All of that is important to provide an easy, quick and efficient system log management. In this way, when problems appear, the system centralize the problem description on a single server (with redundancy), which manage these logs and report problems to staff to solve problems quickly, affecting minimally the data center availability.
In an environment like that, it’s very important to have a very efficient management system to solve very quickly the errors and provide a very high availability.
In our management system will have the following elements:
- Log gathering system: we will gather all notifications which generate all devices in our network to a single central server, to manage in an easy and quick way the messages generated. Usual protocols: SNMP, Syslog, ...
- Error detection systems
- Device monitoring systems
- IDS (Intrusion Detection System): Detect security intrusions in our networks analysing traffic and comparing with patterns and known signatures by the system. When detects an attack, it reports to the system.
- Mail server: To have the possibility to report important problems to staff, we need a mail server to go out data center to send e-mails over internet. Usual protocols: POP3, IMAP, ...
- Domain Name Server: It facilitates the management, which permit use names and domains into data center instead of using numerical addresses. These servers provide translation of these domains and names, much more easy to remember, to IP addresses. Main protocol: DNS.

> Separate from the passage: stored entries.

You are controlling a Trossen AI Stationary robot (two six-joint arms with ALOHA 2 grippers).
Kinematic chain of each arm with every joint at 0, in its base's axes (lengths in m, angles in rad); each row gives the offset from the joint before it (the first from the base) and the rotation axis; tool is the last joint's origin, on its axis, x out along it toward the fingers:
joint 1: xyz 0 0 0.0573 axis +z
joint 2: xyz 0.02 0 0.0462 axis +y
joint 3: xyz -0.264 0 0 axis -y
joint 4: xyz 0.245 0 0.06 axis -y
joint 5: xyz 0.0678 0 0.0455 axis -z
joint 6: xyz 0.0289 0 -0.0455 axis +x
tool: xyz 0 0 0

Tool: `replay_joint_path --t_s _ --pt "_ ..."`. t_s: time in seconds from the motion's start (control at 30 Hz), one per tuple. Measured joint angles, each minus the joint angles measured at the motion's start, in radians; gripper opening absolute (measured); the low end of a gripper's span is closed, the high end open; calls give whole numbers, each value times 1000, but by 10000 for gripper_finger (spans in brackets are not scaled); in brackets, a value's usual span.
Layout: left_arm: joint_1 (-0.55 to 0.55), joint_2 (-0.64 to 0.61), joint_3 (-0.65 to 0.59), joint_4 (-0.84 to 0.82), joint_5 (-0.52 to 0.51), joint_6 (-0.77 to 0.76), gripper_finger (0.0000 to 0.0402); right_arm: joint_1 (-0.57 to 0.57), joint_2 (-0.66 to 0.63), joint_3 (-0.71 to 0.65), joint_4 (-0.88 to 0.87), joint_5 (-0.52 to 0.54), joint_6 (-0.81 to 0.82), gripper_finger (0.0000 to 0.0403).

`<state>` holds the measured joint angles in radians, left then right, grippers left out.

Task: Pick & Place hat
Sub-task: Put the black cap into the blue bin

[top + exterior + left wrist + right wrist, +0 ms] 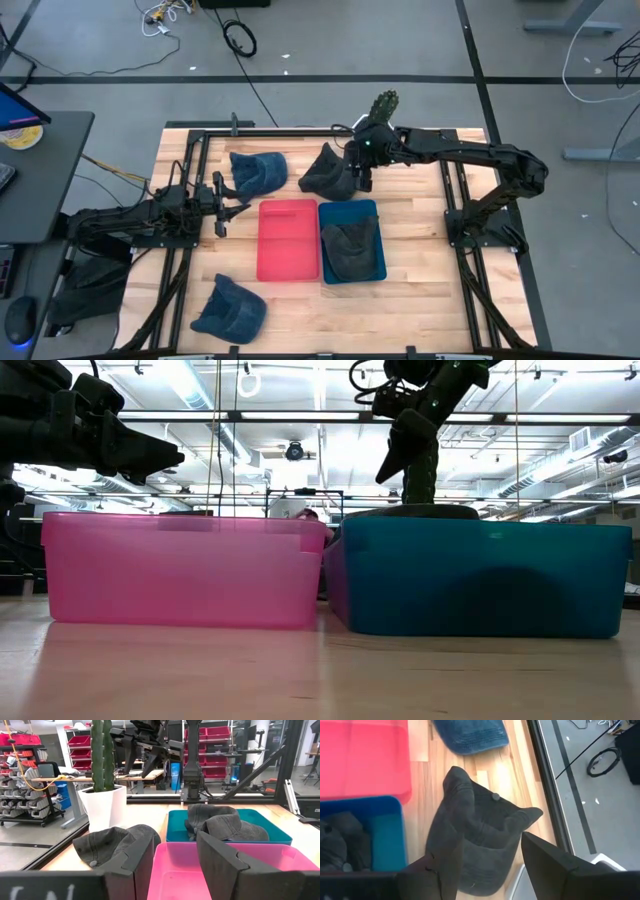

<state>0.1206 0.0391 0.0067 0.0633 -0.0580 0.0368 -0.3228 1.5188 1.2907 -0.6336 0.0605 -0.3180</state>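
A dark grey hat [326, 173] [482, 835] lies on the table by the far edge, behind the bins. My right gripper [358, 176] [490, 850] hovers over it, open, one finger on each side, clear of the cloth; the low view shows the right gripper [400, 445] raised above the bin rims. A pink bin [288, 272] stands beside a blue bin [380, 240], which holds dark grey hat cloth [350, 248] [220, 822]. Two blue hats [258, 170] [230, 308] rest on the table. My left gripper [228, 207] [175, 845] waits open, left of the pink bin.
A cactus in a white pot [383, 105] [104, 802] stands at the far edge just behind the right gripper. Black frame rails [200, 150] run along the table's sides. Bare wood [420, 230] shows right of the blue bin.
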Motion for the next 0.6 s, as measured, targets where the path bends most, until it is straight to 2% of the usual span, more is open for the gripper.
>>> replay_joint_path --t_s 0.6 --pt "0 0 0 0 0 0 156 -71 0 0 51 -1 -51 204"
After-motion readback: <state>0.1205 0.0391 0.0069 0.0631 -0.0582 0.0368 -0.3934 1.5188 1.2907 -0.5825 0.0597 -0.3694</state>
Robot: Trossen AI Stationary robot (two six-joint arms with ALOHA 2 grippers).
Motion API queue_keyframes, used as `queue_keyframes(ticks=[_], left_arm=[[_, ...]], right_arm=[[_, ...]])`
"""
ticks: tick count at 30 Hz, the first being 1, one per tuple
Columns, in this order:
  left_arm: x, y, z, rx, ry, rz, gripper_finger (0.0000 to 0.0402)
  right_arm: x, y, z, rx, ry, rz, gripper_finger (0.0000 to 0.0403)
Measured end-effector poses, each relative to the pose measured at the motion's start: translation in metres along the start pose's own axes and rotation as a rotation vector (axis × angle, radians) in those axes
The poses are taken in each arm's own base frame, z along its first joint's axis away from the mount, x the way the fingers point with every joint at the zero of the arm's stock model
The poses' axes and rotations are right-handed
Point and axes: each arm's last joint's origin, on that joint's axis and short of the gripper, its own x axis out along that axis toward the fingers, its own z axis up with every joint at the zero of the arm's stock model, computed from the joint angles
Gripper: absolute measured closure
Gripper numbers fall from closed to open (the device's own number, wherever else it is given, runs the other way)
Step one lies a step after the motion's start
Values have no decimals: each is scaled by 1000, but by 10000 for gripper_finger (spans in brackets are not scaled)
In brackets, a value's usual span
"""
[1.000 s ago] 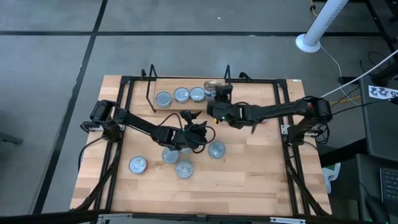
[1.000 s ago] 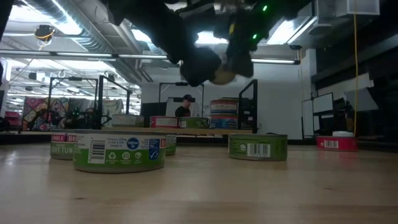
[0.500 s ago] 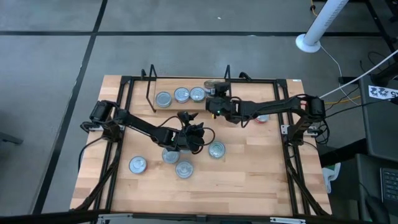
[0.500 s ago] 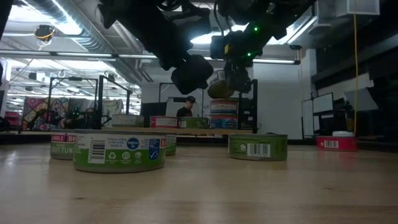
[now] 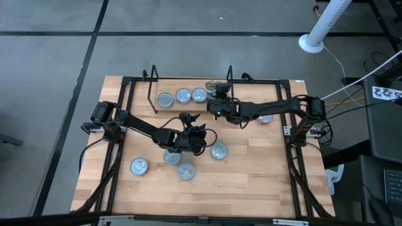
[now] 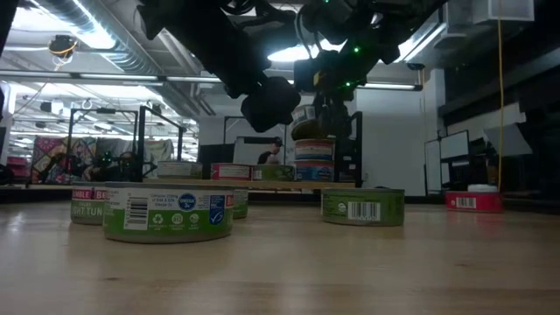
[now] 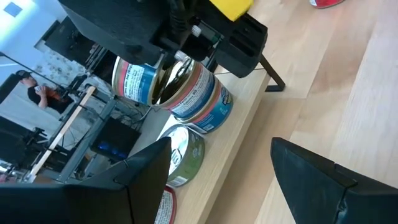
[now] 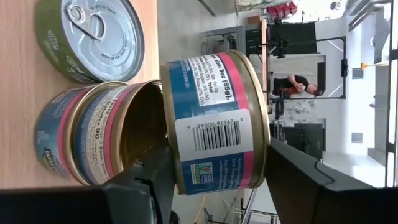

In addition, we will need authentication and privacy on our management system to assure the identity of log generators and provide encryption on messages because attackers won’t read the content.
A main think about management is centralization and unification on a central server. For that we will try to use standardized protocols to gather all information. On the other hand, will be important to appraise the SDN implementation, because its main purpose is to centralize configuration of all network devices, and we can take profit of that to use the same channel to gather and manage all log information on a central server.